Beginning at the first line of the material, output each line exactly until you reach and include the line containing "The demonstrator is". Leave every picture out.

▸ Raw data:
Content starts
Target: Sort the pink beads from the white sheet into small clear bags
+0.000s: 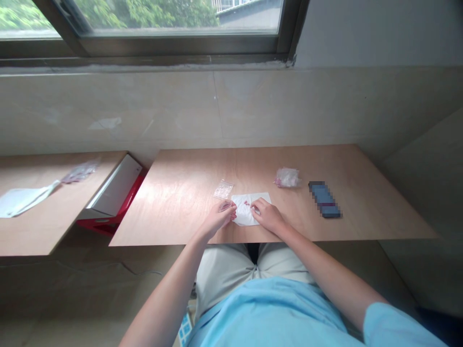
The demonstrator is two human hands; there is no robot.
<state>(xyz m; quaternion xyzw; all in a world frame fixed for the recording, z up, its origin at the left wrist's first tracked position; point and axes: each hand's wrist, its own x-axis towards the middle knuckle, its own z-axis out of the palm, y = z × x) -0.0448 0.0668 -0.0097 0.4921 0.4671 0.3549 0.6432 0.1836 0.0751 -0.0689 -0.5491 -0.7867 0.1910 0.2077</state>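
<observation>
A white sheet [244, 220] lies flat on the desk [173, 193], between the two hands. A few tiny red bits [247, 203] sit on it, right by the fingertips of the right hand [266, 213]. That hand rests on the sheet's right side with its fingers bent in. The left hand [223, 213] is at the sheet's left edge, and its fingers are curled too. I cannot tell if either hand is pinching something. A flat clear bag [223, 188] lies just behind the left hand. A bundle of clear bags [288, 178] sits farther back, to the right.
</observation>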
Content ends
▸ Written answer:
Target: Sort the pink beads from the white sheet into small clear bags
+0.000s: 
The demonstrator is two human hands; there is no robot.

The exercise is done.